The attack was perpetrated by up to seven Taliban gunmen who stormed the school and opened fire on students. With many able to flee the initial attack, the radicals reportedly turned their attention to parts of the school where some of the older students were situated. An army operation subsequently got underway to secure the school, with all the attackers eventually killed.
“Something on this scale is quite rare. The last time that I think Peshawar saw something this big was when there was a church bombing last year, again in which more than 100 people were killed,” said Asad Hashim, an Al Jazeera web-correspondent based in Islamabad, Pakistan.
The incident has raised questions over the level of security afforded to the school, especially with its affiliation to the country’s army. Furthermore, it is also situated in what is considered an extremely secure part of Peshawar, with several government buildings in the vicinity.
Despite this, Hashim suggested the Taliban would have seen the school as a ‘soft-target’; somewhere the military were unlikely to deploy any of its forces for security purposes.
“That’s really why the TTP have gone after it, it would seem. We were all expecting a lot of blow-back in the urban areas as we’ve seen after previous military operations. But there hasn’t been that much of blow-back, so what we’re finding now is that they are looking for these softer targets that will make a huge impact,” he said.
Whilst the school was military-run, none of the students received any form of military training. Rather, the school was merely aimed at providing a subsidized education for the children of military personnel.

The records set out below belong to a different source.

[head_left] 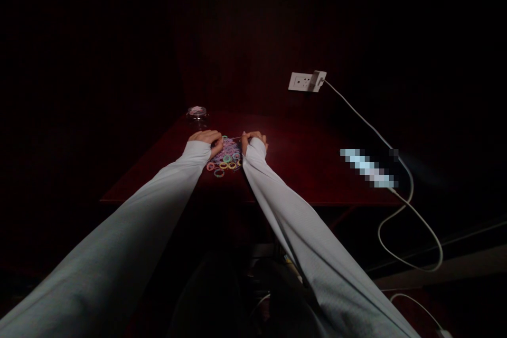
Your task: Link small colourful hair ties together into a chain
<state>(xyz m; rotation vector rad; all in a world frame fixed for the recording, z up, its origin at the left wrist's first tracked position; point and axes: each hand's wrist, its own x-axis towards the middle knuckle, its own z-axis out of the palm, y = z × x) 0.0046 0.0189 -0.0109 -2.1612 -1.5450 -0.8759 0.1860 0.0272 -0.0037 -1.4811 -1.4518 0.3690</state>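
Observation:
A heap of small multicoloured elastic hair ties (pixel 226 157) lies on the dark red table, with pink, yellow, green and blue rings showing at its near edge. At the left side of the heap is my left hand (pixel 206 138), its fingers bent together and its thumb close to them; what is between them is hidden. My right hand (pixel 254 140) is on the right side with its fingers curled and closed. A thin pale strand (pixel 235 138) reaches from its fingertips toward the left hand, over the heap. Both arms wear long pale sleeves.
A small clear jar (pixel 197 113) with something pinkish at its top stands at the table's back left. A white wall socket (pixel 303 82) holds a charger, whose white cable (pixel 368 122) loops past the right side of the table (pixel 309 179). A blurred-out object (pixel 368 168) lies on the right.

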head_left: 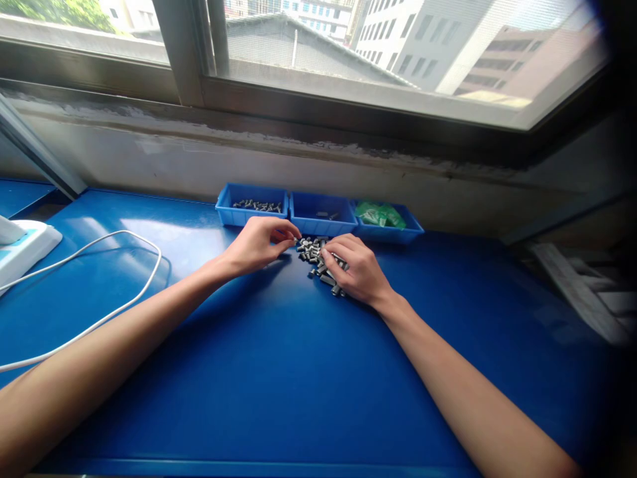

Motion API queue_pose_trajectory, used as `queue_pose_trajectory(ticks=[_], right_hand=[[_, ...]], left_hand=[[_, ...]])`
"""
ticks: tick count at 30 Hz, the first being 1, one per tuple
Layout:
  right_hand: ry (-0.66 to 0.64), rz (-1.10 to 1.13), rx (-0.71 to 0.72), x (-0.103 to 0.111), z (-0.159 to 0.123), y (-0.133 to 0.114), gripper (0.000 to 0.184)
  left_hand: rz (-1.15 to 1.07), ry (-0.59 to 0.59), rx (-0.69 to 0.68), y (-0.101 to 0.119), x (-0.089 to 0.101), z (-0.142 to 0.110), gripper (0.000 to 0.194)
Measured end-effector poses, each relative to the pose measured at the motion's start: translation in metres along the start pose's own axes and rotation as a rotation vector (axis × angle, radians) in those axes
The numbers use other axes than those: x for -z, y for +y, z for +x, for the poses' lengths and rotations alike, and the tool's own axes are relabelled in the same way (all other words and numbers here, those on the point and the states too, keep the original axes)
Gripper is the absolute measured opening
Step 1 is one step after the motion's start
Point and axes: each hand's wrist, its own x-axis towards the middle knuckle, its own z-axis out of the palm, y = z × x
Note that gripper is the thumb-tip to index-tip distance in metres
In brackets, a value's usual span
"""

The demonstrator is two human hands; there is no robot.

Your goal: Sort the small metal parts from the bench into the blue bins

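A loose pile of small metal fasteners (310, 250), some like screws and some like short cylinders, lies on the blue table (298, 372). At the pile's left edge is my left hand (259, 242), thumb and forefinger brought close together around something too small to name. My right hand (355, 269) rests over the pile's right side, its fingers curled down among the pieces, and what they hold is hidden. Just behind the pile stand a left blue bin (226, 214) with many small screws, a middle blue bin (323, 224) with a few pieces, and a right blue bin (388, 234).
A green plastic packet (381, 214) lies in the right bin. A white cable (149, 275) loops over the table at left, near a white power strip (30, 245). Behind the bins rise a wall and a window frame (298, 106). Pale boards (577, 292) are at far right.
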Motion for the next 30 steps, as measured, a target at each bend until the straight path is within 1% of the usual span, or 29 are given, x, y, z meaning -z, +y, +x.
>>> queue_pose_trajectory(ticks=[3, 5, 8, 11, 13, 14, 19, 21, 22, 24, 27, 30], right_hand=[[0.0, 0.001, -0.007, 0.0, 0.0, 0.001, 0.018], [-0.003, -0.004, -0.006, 0.0, 0.0, 0.001, 0.017], [-0.013, -0.006, -0.007, 0.0, 0.0, 0.001, 0.017], [-0.013, 0.001, -0.009, 0.0, 0.0, 0.001, 0.017], [-0.012, 0.003, -0.007, 0.0, -0.001, 0.001, 0.018], [-0.013, 0.003, -0.007, 0.0, -0.001, 0.001, 0.018], [-0.016, 0.007, -0.012, -0.001, -0.002, 0.002, 0.018], [-0.014, 0.009, -0.008, -0.001, -0.001, 0.002, 0.019], [-0.014, 0.009, -0.006, -0.001, -0.001, 0.002, 0.019], [-0.015, 0.01, -0.006, -0.001, -0.001, 0.002, 0.02], [-0.021, 0.008, -0.013, 0.0, -0.001, 0.002, 0.021], [-0.021, 0.002, -0.018, 0.0, -0.001, 0.001, 0.02]], left_hand=[[-0.249, -0.035, 0.17, 0.003, 0.002, 0.001, 0.029], [-0.361, -0.057, 0.227, 0.003, 0.005, 0.001, 0.036], [-0.453, -0.067, 0.287, 0.002, 0.007, 0.001, 0.042], [-0.482, -0.054, 0.318, 0.004, 0.008, 0.0, 0.043], [-0.473, -0.001, 0.309, 0.005, 0.009, 0.0, 0.042], [-0.462, 0.048, 0.296, 0.006, 0.011, 0.001, 0.042], [-0.309, 0.444, 0.195, 0.002, 0.027, 0.005, 0.036], [-0.263, 0.537, 0.167, -0.001, 0.032, 0.007, 0.034], [-0.253, 0.555, 0.151, -0.002, 0.034, 0.008, 0.034], [-0.242, 0.544, 0.113, -0.002, 0.033, 0.009, 0.035], [-0.194, 0.472, 0.053, 0.004, 0.027, 0.009, 0.036], [-0.074, 0.373, -0.029, 0.008, 0.019, 0.007, 0.03]])
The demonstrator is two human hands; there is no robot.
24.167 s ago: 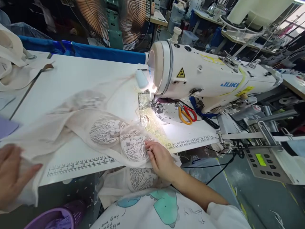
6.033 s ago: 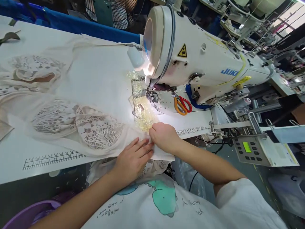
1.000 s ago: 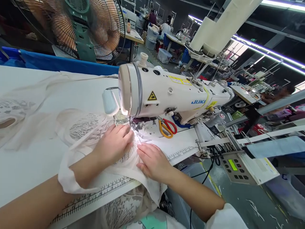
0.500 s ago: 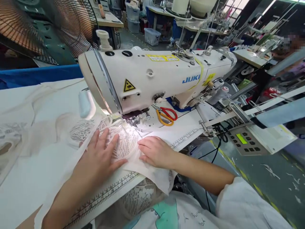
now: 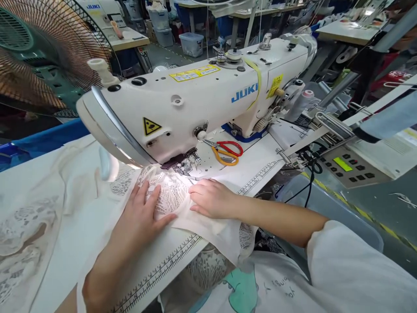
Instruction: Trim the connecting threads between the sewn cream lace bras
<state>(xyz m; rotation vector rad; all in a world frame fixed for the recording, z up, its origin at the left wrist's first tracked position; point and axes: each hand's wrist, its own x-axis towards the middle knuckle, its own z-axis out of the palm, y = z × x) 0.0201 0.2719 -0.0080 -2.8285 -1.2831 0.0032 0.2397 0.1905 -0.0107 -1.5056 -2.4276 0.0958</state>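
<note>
A white JUKI sewing machine (image 5: 195, 104) stands on the white table (image 5: 260, 167). A cream lace garment (image 5: 169, 195) lies under its presser foot (image 5: 185, 167). My left hand (image 5: 140, 217) rests flat on the lace with fingers spread, just left of the needle area. My right hand (image 5: 211, 200) presses the plain cream fabric edge to the right of the lace, fingers curled down onto the cloth. More of the same cream fabric (image 5: 32, 226) trails across the table to the left and hangs over the front edge.
Orange- and red-handled scissors (image 5: 226, 152) lie on the machine bed behind my right hand. A control panel (image 5: 350, 167) with a green display sits at the right. A large fan (image 5: 35, 56) stands at the back left. Other sewing tables fill the background.
The view has shifted left and closer to the machine. My left hand stays spread on the lace and my right hand has kept its place on the fabric edge.
</note>
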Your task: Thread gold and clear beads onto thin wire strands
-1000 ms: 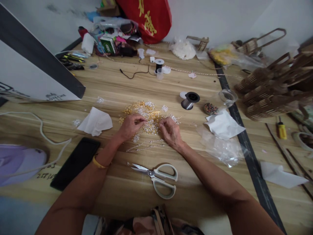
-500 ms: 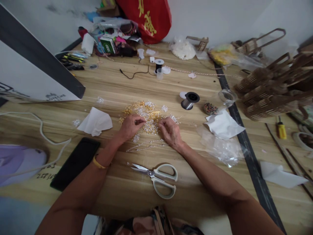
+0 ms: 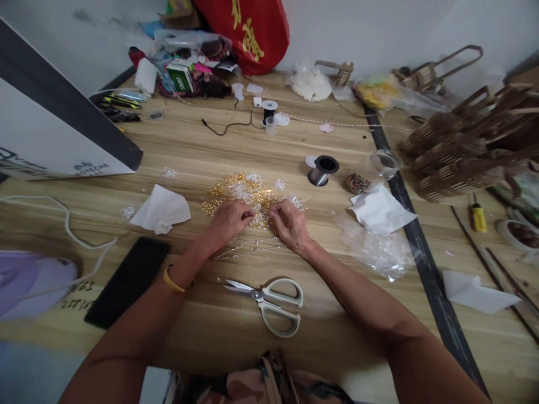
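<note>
A loose pile of small gold and silver beads [image 3: 263,197] lies on the wooden table. At the pile's left front edge, my left hand [image 3: 232,217] is closed in a pinch; whatever sits between thumb and forefinger is too small to name. Across from it, at the right edge, my right hand [image 3: 290,224] is likewise pinched, its fingertips over the beads and their contents hidden. A thin silver chain [image 3: 248,248] is laid out in front of the pile, passing close to my right hand. Nearer to me rest white-handled scissors [image 3: 269,303] with blades slightly apart.
Right of the pile stand a wire spool [image 3: 322,171] and a clear jar of dark beads [image 3: 373,174], beside white paper [image 3: 381,212] and plastic bags. A black phone [image 3: 126,280] and a paper sheet [image 3: 160,210] lie left. Brown woven baskets [image 3: 458,146] crowd the far right.
My left hand has moved slightly right and downward, closer to my right hand, over the front of the beads. My right hand stays nearly in place; the whole view has shifted a little.
</note>
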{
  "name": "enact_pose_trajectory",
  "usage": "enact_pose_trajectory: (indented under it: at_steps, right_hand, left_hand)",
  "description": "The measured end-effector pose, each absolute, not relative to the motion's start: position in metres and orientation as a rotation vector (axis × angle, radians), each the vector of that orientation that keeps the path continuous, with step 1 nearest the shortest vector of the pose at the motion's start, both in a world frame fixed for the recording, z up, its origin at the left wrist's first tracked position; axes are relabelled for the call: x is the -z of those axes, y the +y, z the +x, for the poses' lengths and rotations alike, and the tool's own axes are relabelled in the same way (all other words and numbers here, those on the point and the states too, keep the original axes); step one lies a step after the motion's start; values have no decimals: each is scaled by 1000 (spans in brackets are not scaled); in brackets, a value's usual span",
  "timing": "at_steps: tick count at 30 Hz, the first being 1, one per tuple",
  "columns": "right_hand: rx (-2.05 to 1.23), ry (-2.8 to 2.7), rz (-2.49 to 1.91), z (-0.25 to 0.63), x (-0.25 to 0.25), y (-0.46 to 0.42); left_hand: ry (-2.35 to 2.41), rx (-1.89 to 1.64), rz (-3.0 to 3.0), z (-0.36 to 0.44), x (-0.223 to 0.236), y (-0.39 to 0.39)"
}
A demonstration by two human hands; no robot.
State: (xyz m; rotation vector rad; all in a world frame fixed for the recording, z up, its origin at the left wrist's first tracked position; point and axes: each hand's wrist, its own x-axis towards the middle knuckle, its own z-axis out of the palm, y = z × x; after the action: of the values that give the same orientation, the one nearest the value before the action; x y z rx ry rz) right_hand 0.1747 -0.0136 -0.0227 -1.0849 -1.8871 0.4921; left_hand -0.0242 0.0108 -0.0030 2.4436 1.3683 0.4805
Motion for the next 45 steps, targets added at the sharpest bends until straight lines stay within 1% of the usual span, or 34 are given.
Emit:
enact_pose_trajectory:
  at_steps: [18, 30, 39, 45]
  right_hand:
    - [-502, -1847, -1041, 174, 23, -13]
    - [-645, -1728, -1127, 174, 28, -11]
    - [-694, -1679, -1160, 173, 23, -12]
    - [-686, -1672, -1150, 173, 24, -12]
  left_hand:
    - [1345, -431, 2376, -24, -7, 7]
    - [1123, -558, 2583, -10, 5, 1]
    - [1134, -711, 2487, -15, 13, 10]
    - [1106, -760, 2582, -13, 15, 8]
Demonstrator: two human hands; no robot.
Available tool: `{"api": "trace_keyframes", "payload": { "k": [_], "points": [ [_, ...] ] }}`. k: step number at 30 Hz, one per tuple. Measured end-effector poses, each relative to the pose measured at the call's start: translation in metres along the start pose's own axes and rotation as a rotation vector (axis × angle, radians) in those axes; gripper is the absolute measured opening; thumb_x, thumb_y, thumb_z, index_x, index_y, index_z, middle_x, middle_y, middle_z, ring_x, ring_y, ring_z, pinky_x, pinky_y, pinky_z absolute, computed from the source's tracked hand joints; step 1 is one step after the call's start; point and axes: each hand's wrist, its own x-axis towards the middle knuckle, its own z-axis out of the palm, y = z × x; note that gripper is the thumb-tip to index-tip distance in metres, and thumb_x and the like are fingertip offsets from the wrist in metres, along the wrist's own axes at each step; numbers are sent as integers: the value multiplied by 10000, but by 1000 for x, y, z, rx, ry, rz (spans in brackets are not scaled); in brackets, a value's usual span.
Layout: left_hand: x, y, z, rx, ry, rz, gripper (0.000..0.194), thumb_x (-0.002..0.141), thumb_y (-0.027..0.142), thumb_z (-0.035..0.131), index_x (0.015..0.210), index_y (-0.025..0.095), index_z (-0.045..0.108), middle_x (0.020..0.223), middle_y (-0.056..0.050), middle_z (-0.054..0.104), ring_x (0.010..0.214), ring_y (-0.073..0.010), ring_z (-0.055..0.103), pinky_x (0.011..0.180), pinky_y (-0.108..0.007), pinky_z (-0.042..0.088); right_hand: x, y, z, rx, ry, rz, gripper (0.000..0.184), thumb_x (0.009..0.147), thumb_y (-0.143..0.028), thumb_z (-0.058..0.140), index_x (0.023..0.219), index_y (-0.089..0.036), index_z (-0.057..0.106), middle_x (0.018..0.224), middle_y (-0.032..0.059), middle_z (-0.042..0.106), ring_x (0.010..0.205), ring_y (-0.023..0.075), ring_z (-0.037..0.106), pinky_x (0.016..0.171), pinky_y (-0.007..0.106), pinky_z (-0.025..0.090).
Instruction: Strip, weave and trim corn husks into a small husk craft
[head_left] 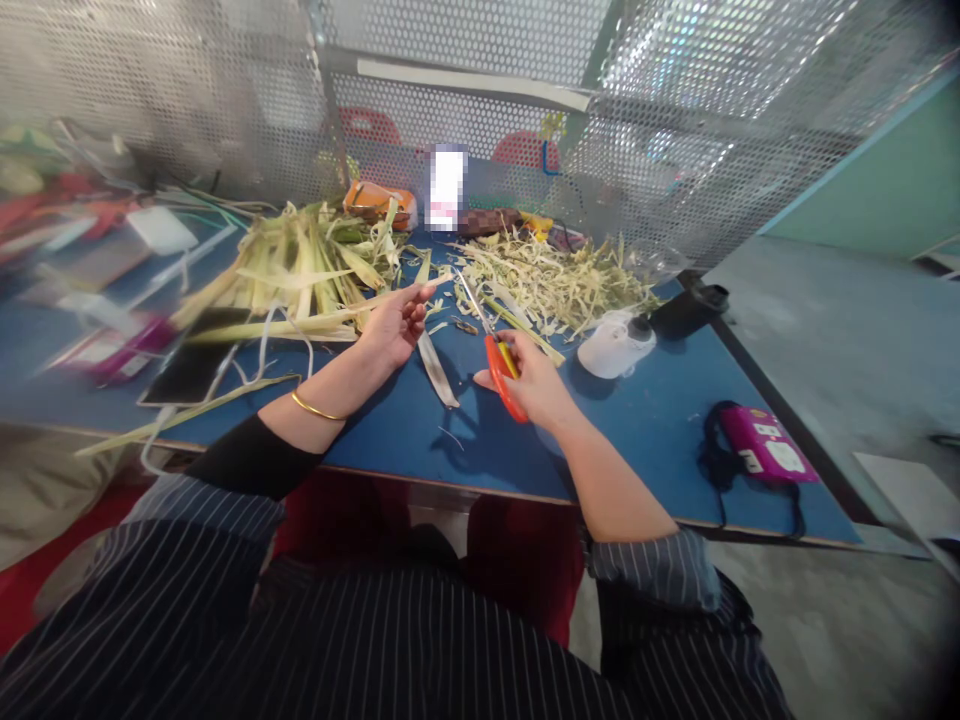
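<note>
My left hand (396, 325) pinches a long pale green leaf strip (300, 322) that runs off to the left over the blue table (645, 430). My right hand (529, 378) is closed round the orange handles of a pair of scissors (495, 355), blades pointing up and away toward the strip's end. A cut strip piece (437, 370) lies on the table between my hands. A gold bangle (315, 408) sits on my left wrist.
A heap of long leaves (300, 262) lies at the back left, and a pile of cut shreds (551, 280) at the back right. A white roll (616, 345), a black object (686, 310), a pink device with black strap (761, 445) and a dark tablet (196, 358) lie around. Perforated metal screens stand behind.
</note>
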Motion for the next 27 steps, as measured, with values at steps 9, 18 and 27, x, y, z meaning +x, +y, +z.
{"api": "trace_keyframes", "payload": {
  "k": [9,18,27],
  "points": [
    [-13,-9,10,34,-45,-30,67,821,142,668,775,96,686,651,10,678,427,14,523,393,-81,384,-4,-4,10,-9,27,-12,416,757,-474,674,1094,-248,578,752,-17,614,680,158,588,624,286,485],
    [-17,-13,12,59,-67,-47,54,808,150,686,782,103,682,677,8,693,430,7,515,386,-101,378,-1,-1,9,82,11,21,431,730,-488,712,1043,-218,589,747,-13,626,643,141,574,608,272,478],
    [-11,-14,8,81,-27,-5,29,781,149,706,780,126,688,731,-13,720,452,0,521,411,-104,381,-4,-11,2,-156,168,6,448,803,-548,618,1100,-213,595,703,-1,613,571,149,550,546,285,438]
  ]
}}
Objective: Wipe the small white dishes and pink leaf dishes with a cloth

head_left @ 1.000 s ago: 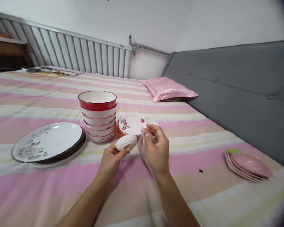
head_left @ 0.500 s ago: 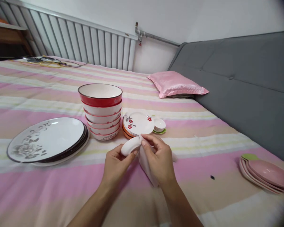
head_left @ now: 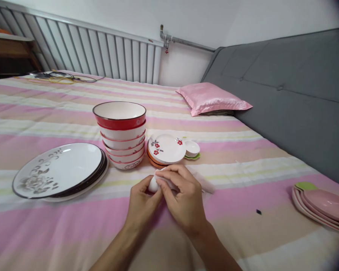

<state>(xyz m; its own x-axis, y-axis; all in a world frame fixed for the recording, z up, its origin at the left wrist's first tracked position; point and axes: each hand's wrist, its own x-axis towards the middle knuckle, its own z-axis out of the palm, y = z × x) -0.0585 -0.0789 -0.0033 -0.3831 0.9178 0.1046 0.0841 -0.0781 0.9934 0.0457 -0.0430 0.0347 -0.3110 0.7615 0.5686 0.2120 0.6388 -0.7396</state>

The Pakistani leadership has responded strongly after the attack, with Prime Minister Nawaf Sharif travelling to Peshawar and declaring three days of national mourning during a resulting press conference. According to Hashim, he further reiterated the government’s support for the military operation against the TTP, urging the nation to unite behind their attempts to eliminate the radical group.
“He says that if you don’t, then essentially you are going to allow the people who carried out this attack to win. So he has really called for in the wake of this attack, unity amongst the people,” he noted.
With relations between Pakistan and the United States improving in recent months, and with several US drone strikes targeting Taliban strongholds, he suspected further retaliation on the part of the TTP.
“The only way to win this battle would be to degrade their ability to the point where they’re not able to launch those attacks anymore. You are never going to be able to kill, arrest, or detain every fighter, but you have to be able to degrade their organizational ability,” he said. VOC (Mubeen Banderker)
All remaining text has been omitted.